- Problem to solve:
One part of the entries below is wanted: the lines from the one containing "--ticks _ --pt" through the one containing "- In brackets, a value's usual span". Write those out exactly and nothing else.

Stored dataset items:
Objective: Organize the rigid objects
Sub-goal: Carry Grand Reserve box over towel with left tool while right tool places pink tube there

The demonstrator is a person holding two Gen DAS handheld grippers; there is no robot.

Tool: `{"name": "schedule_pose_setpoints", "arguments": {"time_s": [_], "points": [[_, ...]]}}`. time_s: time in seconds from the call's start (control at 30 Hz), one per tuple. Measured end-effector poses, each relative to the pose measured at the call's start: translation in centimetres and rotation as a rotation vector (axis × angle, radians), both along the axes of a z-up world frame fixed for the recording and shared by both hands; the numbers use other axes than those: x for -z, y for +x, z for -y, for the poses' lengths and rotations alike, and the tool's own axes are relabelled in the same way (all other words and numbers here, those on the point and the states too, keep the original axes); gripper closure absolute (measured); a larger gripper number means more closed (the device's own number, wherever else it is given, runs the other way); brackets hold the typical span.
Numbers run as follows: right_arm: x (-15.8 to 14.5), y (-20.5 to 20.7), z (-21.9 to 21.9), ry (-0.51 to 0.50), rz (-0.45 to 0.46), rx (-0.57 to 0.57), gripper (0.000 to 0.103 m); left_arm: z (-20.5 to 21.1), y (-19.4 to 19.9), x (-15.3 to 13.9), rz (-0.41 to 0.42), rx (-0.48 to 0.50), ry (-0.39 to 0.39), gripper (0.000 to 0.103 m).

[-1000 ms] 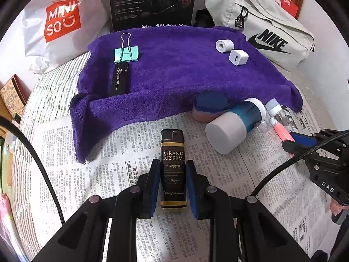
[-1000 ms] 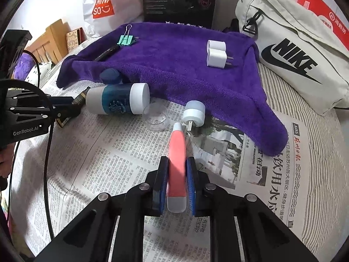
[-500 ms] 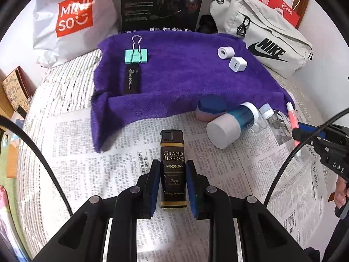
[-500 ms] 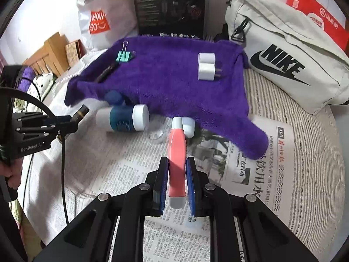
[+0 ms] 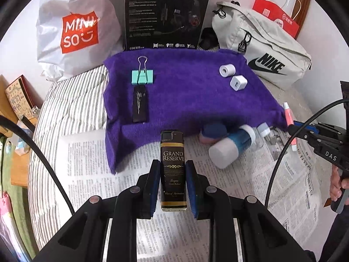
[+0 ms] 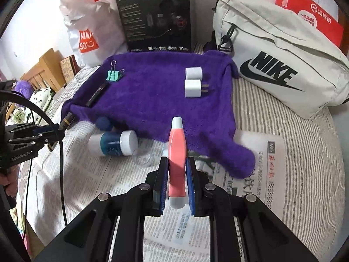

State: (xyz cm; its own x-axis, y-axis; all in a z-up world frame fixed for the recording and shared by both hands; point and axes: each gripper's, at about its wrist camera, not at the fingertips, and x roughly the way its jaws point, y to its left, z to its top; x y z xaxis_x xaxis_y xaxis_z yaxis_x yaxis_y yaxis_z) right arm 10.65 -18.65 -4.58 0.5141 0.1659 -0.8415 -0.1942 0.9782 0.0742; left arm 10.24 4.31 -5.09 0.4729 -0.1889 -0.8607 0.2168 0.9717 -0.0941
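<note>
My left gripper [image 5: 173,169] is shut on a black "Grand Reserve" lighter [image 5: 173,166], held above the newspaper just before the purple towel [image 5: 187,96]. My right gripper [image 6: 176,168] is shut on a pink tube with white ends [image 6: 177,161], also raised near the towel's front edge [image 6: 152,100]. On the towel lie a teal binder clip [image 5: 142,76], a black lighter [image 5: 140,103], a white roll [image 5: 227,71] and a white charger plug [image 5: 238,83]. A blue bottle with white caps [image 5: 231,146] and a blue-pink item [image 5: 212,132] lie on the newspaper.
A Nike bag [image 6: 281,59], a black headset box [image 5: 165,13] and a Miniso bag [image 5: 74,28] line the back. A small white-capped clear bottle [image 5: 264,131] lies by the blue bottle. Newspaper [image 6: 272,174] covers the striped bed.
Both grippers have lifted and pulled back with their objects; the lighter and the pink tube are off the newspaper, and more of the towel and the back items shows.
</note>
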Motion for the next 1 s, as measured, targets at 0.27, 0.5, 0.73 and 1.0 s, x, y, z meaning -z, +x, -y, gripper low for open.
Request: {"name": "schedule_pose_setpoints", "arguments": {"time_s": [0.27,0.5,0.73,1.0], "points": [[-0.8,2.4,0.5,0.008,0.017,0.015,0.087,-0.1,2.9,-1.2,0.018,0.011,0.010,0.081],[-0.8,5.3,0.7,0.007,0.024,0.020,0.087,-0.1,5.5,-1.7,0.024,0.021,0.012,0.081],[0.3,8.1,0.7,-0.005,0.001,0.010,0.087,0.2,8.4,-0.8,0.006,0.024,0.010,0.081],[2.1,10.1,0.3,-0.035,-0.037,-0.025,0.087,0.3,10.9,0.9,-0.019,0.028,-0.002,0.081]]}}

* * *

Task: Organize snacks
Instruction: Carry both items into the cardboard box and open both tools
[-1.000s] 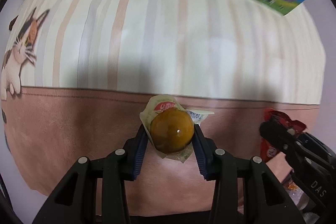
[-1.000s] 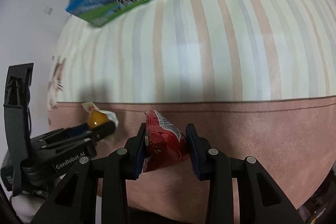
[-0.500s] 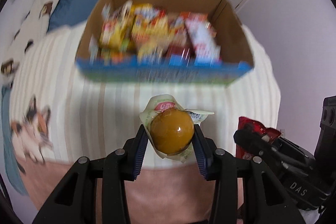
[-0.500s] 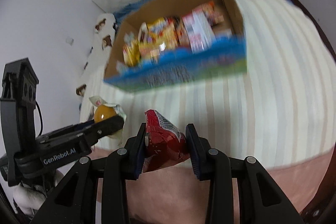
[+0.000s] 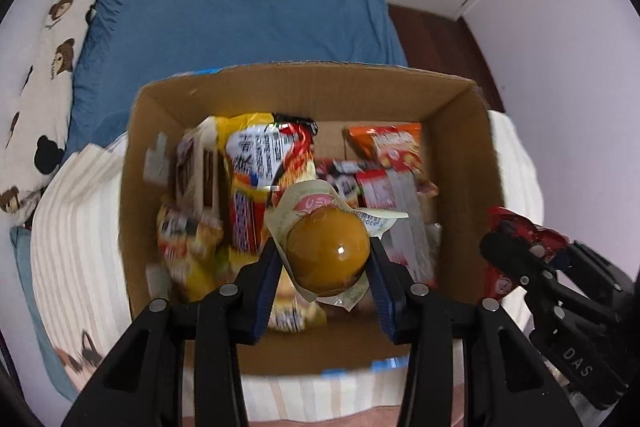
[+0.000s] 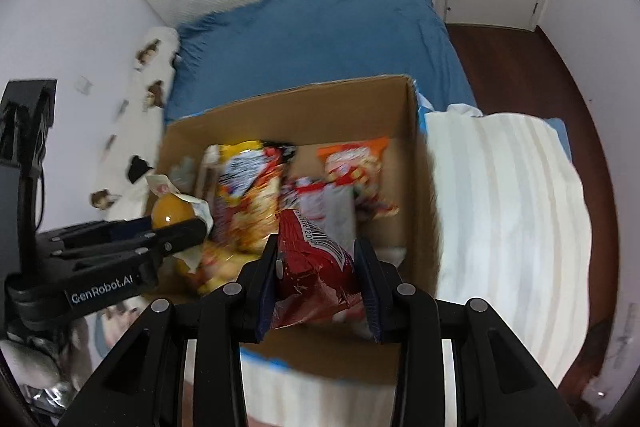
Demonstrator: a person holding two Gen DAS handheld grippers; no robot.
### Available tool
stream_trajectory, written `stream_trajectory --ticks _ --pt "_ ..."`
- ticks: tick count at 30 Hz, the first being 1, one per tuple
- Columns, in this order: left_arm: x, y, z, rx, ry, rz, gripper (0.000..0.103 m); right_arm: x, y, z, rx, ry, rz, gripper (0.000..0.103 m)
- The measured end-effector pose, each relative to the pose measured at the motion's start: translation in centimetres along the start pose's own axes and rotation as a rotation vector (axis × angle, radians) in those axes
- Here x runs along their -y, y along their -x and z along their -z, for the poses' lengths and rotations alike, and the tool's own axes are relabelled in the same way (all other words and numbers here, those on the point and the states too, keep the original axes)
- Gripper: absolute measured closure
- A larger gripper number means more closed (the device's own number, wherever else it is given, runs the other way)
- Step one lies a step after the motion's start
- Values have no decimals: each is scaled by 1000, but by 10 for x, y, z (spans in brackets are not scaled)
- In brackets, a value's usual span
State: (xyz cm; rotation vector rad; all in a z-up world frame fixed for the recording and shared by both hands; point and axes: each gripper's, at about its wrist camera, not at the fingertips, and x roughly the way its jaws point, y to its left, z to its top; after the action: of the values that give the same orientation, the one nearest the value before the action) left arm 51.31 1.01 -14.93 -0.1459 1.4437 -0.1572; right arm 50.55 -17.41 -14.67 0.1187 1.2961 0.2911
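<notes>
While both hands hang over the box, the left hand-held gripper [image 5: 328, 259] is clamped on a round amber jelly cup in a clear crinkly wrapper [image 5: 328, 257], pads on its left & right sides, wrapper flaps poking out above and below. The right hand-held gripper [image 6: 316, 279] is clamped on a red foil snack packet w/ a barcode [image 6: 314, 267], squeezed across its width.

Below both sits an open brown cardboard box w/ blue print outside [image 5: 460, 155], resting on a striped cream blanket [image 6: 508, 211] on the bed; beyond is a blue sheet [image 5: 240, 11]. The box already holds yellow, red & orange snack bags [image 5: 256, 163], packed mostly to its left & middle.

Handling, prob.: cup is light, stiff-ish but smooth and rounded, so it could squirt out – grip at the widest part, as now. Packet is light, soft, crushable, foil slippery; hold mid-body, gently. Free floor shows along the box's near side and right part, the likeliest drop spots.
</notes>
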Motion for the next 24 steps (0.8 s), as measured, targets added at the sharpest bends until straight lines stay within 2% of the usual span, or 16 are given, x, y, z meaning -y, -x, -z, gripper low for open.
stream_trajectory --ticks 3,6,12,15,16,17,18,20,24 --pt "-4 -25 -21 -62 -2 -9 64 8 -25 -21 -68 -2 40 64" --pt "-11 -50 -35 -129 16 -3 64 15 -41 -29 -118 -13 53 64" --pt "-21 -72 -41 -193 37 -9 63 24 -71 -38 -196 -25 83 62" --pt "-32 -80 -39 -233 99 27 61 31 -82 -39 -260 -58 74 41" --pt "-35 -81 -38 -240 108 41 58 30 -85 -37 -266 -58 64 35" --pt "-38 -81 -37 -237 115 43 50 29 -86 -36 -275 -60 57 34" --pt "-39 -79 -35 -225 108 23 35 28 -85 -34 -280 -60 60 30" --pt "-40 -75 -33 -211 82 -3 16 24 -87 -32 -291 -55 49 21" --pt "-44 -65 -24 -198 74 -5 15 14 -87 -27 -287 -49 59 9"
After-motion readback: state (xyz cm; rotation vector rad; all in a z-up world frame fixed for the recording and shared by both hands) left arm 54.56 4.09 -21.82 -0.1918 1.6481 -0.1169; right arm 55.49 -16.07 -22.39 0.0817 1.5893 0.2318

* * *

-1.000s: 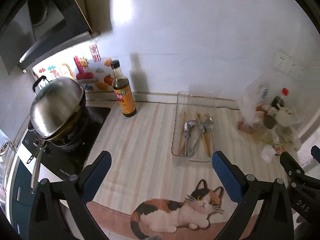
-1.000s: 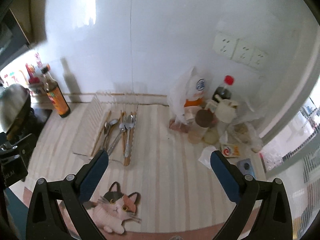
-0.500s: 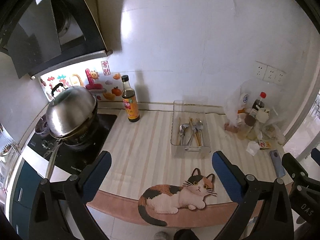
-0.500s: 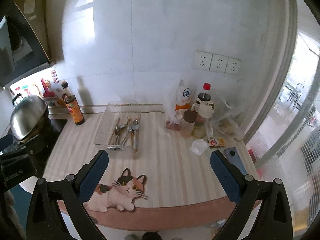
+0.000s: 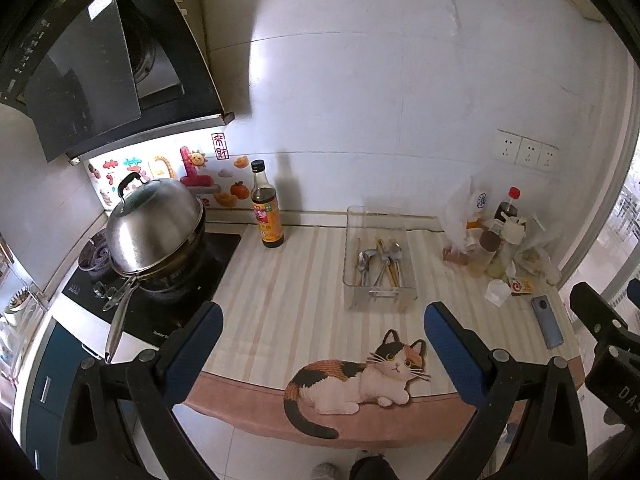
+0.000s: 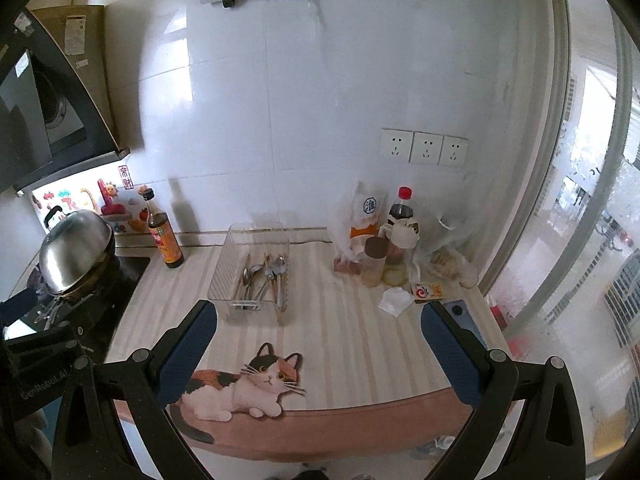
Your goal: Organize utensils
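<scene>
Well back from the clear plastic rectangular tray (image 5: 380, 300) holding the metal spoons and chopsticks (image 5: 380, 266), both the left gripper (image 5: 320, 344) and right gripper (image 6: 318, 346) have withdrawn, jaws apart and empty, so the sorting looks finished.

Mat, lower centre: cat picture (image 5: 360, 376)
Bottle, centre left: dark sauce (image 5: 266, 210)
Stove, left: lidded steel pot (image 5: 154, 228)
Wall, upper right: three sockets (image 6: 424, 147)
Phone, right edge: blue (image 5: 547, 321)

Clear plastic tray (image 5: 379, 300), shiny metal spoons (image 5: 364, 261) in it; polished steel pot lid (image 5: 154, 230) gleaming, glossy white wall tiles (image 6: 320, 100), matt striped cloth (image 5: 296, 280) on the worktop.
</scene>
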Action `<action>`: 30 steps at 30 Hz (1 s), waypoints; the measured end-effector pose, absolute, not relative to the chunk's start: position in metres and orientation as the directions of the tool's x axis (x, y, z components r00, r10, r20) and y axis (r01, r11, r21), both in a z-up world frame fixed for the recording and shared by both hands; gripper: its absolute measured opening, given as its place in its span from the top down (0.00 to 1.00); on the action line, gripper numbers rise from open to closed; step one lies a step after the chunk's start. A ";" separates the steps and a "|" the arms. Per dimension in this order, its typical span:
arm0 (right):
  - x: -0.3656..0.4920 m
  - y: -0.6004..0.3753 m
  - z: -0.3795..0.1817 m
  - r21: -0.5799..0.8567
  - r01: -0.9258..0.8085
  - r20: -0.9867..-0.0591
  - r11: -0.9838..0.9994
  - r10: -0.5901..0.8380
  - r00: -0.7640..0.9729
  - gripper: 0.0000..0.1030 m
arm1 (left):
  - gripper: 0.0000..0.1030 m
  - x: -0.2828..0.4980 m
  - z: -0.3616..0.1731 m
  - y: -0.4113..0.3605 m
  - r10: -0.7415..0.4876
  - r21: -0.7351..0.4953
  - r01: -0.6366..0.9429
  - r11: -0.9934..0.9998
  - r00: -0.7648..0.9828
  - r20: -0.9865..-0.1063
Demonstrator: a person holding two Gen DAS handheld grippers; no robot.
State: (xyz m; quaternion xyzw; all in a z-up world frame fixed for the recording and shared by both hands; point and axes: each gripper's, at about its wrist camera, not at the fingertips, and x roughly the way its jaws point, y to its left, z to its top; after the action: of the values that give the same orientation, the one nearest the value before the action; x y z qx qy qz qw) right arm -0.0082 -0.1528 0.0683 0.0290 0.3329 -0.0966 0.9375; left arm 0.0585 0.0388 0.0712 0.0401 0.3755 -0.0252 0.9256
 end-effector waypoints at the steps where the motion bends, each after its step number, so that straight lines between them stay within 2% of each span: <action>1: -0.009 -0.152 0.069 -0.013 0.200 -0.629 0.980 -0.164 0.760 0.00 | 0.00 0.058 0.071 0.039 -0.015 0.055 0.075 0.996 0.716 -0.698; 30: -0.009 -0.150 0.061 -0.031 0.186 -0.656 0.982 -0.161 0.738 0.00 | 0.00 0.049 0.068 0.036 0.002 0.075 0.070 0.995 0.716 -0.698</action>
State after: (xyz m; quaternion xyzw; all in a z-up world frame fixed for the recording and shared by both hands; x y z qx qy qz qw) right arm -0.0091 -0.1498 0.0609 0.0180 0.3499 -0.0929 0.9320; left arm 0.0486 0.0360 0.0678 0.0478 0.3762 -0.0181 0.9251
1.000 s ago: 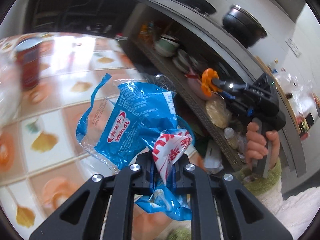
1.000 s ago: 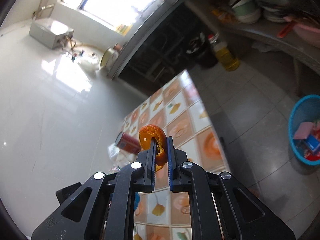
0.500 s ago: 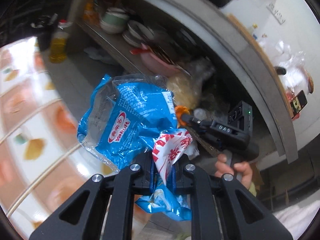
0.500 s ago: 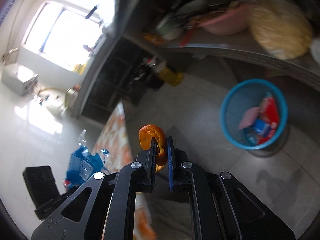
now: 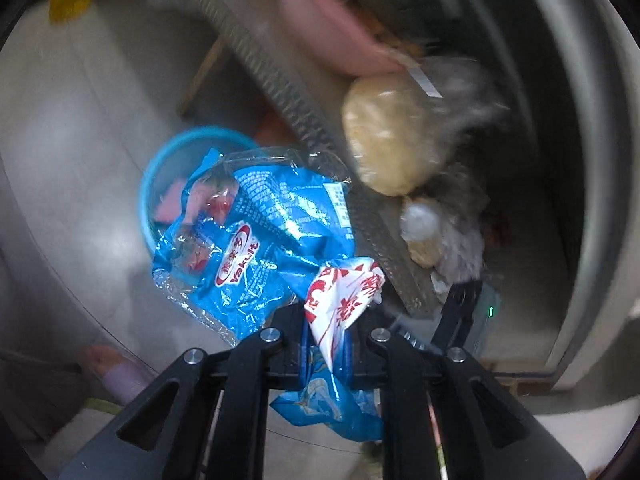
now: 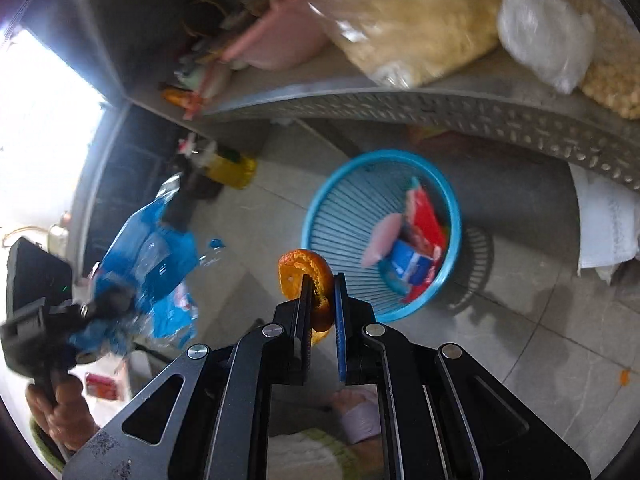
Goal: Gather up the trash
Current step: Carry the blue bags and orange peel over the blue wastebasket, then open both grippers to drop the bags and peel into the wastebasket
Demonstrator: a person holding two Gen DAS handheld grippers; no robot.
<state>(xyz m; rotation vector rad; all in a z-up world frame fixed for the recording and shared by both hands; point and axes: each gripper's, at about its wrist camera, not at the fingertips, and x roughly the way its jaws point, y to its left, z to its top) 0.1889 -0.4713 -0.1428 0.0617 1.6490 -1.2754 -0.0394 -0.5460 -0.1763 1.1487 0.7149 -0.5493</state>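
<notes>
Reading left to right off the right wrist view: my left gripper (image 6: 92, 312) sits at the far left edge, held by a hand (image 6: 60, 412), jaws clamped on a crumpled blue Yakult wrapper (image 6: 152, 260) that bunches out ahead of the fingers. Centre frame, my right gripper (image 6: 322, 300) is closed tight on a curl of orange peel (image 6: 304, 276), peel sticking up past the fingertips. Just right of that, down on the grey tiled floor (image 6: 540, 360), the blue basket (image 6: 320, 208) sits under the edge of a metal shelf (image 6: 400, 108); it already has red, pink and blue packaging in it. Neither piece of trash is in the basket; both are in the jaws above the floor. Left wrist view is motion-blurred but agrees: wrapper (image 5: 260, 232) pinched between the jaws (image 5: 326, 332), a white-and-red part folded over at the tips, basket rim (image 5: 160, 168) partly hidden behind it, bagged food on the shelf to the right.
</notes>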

- Solution to this exercise:
stream_trajectory, written `stream_trajectory --ticks _ --pt "_ ..."`
- ticks: tick count at 30 Hz, the first being 1, one per tuple
- Columns, in this order: left_arm: x, y, z, rx, ry, rz, gripper (0.000..0.103 m); right_arm: x, y, z, rx, ry, rz, gripper (0.000..0.103 m)
- The measured end-effector pose, each relative to the pose measured at the motion's start: translation in centimetres along the start pose's own axes and rotation as a rotation vector (axis × angle, radians) in those axes
- Here x runs along their -y, y along their -x and z along their -z, for the poses' lengths and rotations alike, and the tool's own axes are relabelled in the same way (all other words and numbers here, those on the point and the states too, keep the original axes)
- Gripper: absolute measured closure
- A larger gripper number means more closed (the device's own number, wherever else it is given, runs the other way)
- Step one lies a step after the motion's start
- Values have no decimals: each is scaled by 1000, but by 10 for x, y, z (spans in brackets are not scaled)
- In brackets, a value's usual span

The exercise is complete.